Monday, November 2, 2009

Cold-Calling a Blocking-Raise with a Low-Draw: Scenario 1

A tactic, that Seven-Card Stud High-Low (Stud-Eight) players frequently encounter, is what I call a “blocking-raise.” This is a raise intended to force out a player on a low-draw. Usually, a player who has just made a low-hand, and wants to force out a player drawing to a better low, executes this kind of raise. Blocking-raises occur most often on Fifth or Sixth Streets, when a player has completed a weak low—such as an 8-high—and wants to force out a player showing two undercards, but no other low-cards. Any player, with only two exposed low-cards, cannot have a low-hand until the river. In this post, I will analyze a scenario to determine if cold-calling a blocking-raise is a correct response. As is usually the case in high-low poker, whether or not a scoop is possible, has large effect on the expected value for a play.

For these computations, I will assume a $1-2 game with eight players dealt into the hand. Hole cards are in parentheses.

After Fifth Street you are in a three-way pot with the following:

You (2, 3) 4, 5, J
Bob (x, x) 3, 4, 8
Alice (x, x) K, 9, J

Action: Alice leads with a $2 bet; Bob raises to $4. It is your turn to act.
Total seen cards = 16 (Eleven that you are looking at, plus five mucked door cards).
Total unseen cards = 36.

If your hand is completely live, your outs are as follows:

Outs to make a straight=8 (four As plus four 6s)
Outs to make a better low = 4 (four 7s)
Outs to make comparable low = 3 (three 8s)

That means we can divide the number of outs by 36 to arrive at Sixth Street probabilities. Your chances on Sixth Street of having a:

Straight = 22%
7-high low = 11%
8-high low = 8.3%

We can approximate your equity in the pot by making the following assumptions:

A straight will scoop.
A 7-high will win the low-pot.
An 8-high will win the low-pot about half of the time.

Then if (P) represents the pot-size, and (E) represents the equity in the pot, then under these assumptions:

E = (0.22)P + (0.11)P/2 + (0.083)P/4 = (0.296)P

You expect about 30% equity in the total pot after the action is completed. If you cold-call the $4-raise and Alice closes the action with a call, the total pot-size needs to be at least $13 for your equity to equal the $4 call. We know that the antes and Fifth Street action alone is equal to $13. If there was any prior action on Third and Fourth Streets, the pot is larger than $13. Cold-calling the raise is a profitable response. Not only is the current pot-size large enough, but also the implied pot-size from action on Sixth and Seventh Streets is greater still. And you get a second chance to make the hand if you miss on Sixth Street. Depending on the exposed Sixth Street cards, a cold-call might still be favorable.

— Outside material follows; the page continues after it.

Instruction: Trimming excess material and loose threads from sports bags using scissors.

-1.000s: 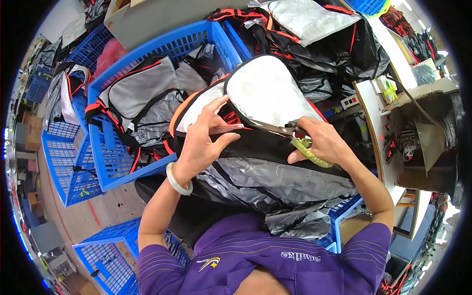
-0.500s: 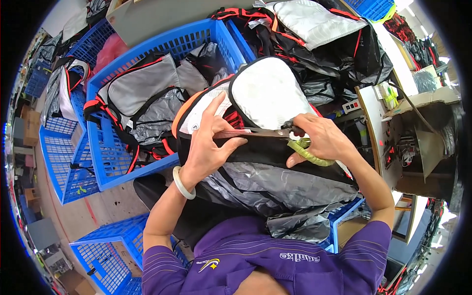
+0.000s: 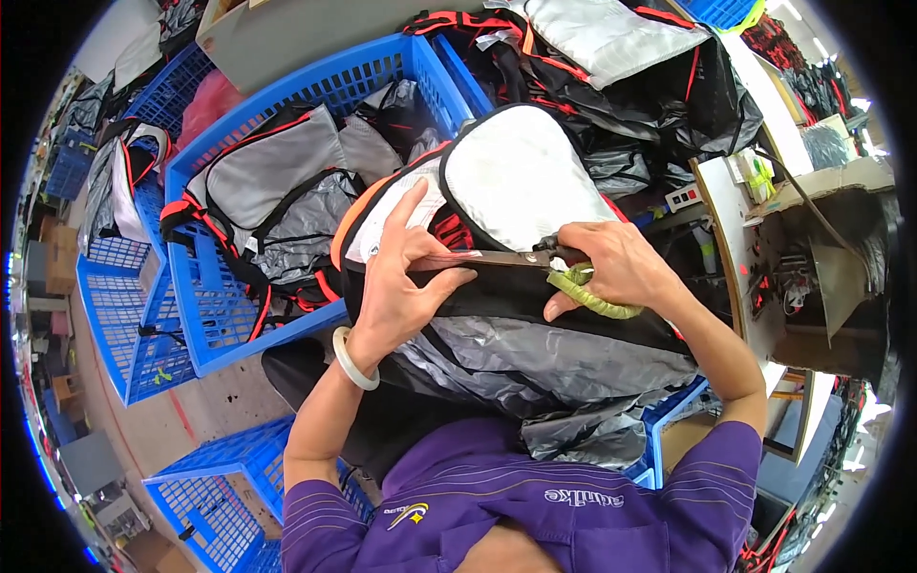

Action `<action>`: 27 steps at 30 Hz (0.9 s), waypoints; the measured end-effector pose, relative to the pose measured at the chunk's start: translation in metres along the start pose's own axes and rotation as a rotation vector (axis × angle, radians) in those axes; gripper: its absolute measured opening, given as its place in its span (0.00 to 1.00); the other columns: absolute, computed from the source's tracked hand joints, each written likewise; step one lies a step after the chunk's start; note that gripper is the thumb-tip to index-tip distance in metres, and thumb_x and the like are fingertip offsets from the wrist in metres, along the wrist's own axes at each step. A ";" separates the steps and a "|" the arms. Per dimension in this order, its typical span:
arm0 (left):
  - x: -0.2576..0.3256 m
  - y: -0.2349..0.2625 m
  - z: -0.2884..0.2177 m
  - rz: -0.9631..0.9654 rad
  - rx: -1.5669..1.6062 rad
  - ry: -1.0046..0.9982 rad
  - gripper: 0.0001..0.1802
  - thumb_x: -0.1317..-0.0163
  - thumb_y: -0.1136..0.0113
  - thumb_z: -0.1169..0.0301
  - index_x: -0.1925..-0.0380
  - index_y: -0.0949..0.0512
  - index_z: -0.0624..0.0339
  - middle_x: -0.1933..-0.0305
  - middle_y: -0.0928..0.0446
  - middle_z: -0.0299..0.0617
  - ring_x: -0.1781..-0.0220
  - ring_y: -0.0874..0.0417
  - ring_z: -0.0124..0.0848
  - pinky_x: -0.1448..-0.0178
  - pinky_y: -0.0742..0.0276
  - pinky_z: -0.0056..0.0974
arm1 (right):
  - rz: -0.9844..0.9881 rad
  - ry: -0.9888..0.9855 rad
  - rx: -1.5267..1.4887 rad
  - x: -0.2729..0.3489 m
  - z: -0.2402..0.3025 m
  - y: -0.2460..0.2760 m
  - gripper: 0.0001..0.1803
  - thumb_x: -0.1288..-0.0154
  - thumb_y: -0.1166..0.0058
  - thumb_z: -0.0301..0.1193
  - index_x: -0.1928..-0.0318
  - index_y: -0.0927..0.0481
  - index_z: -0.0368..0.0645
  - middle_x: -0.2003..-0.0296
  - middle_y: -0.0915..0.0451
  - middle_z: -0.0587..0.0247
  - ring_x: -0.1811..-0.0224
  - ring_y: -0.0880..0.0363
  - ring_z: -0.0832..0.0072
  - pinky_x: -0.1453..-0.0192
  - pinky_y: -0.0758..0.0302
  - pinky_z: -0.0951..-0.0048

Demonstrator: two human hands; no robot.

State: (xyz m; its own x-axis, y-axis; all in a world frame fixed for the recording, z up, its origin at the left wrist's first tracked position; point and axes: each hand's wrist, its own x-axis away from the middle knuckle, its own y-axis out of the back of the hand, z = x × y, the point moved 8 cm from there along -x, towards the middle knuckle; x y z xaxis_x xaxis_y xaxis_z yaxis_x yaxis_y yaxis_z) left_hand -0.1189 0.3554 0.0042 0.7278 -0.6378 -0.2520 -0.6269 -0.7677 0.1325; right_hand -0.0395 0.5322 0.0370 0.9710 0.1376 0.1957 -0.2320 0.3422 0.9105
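Across my lap lies a black backpack (image 3: 573, 298) with a white padded panel (image 3: 516, 181), orange-red edging and a silvery lining (image 3: 564, 358). My right hand (image 3: 611, 267) grips a pair of scissors (image 3: 511, 258), whose handle is wrapped in yellow-green material. Their blades point left along the bag's black edge, to my left hand. My left hand (image 3: 401, 286) is at the blade tips, its thumb and index finger closed around the edge there. What exactly is pinched between those fingers is too small to make out.
A blue plastic crate (image 3: 196, 329) on the left holds another grey and black bag (image 3: 277, 158). More bags (image 3: 611, 43) are piled at the far side. On the right stand a white board (image 3: 731, 239) and an open cardboard box (image 3: 831, 353). Another blue crate (image 3: 210, 497) sits lower left.
My right hand and the scissors have shifted slightly left. My left hand keeps nearly the same place and grip, and the bag has barely moved.
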 end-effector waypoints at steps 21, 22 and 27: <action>-0.028 -0.096 0.022 0.595 -0.947 -0.416 0.57 0.75 0.20 0.62 0.37 0.37 0.53 0.46 0.31 0.47 0.47 0.29 0.44 0.54 0.25 0.44 | -1.157 -0.890 -0.997 0.265 -0.130 -0.081 0.12 0.44 0.37 0.32 0.69 0.28 0.40 0.75 0.28 0.71 0.71 0.31 0.80 0.65 0.34 0.77; -0.033 -0.095 0.036 0.610 -0.942 -0.380 0.44 0.70 0.22 0.61 0.46 0.28 0.56 0.54 0.25 0.45 0.52 0.24 0.45 0.57 0.24 0.45 | -1.223 -0.824 -1.035 0.252 -0.128 -0.067 0.13 0.47 0.36 0.29 0.70 0.29 0.42 0.76 0.30 0.72 0.73 0.32 0.82 0.68 0.37 0.78; -0.045 -0.070 0.047 0.395 -0.904 -0.334 0.19 0.60 0.30 0.67 0.66 0.20 0.61 0.70 0.21 0.50 0.63 0.20 0.50 0.59 0.24 0.48 | -1.204 -0.559 -0.879 0.202 -0.140 0.014 0.15 0.53 0.36 0.24 0.71 0.32 0.41 0.77 0.31 0.72 0.74 0.33 0.81 0.69 0.35 0.76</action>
State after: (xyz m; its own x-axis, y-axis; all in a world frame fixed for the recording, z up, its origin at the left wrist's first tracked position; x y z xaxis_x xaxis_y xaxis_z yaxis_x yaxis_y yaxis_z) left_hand -0.1207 0.4407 -0.0385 0.3152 -0.9102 -0.2688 -0.2618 -0.3556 0.8972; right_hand 0.1453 0.6952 0.0384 0.4563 -0.8738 -0.1682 0.8858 0.4280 0.1795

However, it is rare that your hand is completely live. The kinds of missing outs make a big difference in your pot-equity. If the 7s and 8s are dead, but the straight draw is live, your pot-equity falls to 22%. That means you need to take down an $18 pot to make a $4 investment worth it. But, if your straight-draw has missing outs, your pot-equity is considerably reduced. Suppose you only have four outs left for your straight, but the 7s and 8s are live. Now your pot-equity is 18.5%. You need a pot in excess of $21 to break-even. That could be a stretch. You might only get that kind of action if the high-hand can beat a low straight, in which case you have only half the equity that you thought you did.

Also keep in mind, that if Alice jams you, that is not close the action by calling, she might be unafraid of a low straight because she can already beat one. The kind of player Alice is has a big effect on your equity. Some players with high-hands are timid in response to a possible low-hand because they are afraid of being freerolled. These players will call the low-hand down, unless they can beat a low straight, in which case they will raise. Other players are more afraid of giving free cards than being freerolled, and will jam anyone raising with a low-cards, even if all they have is one or two pair. In that case your scoop possibility is still live.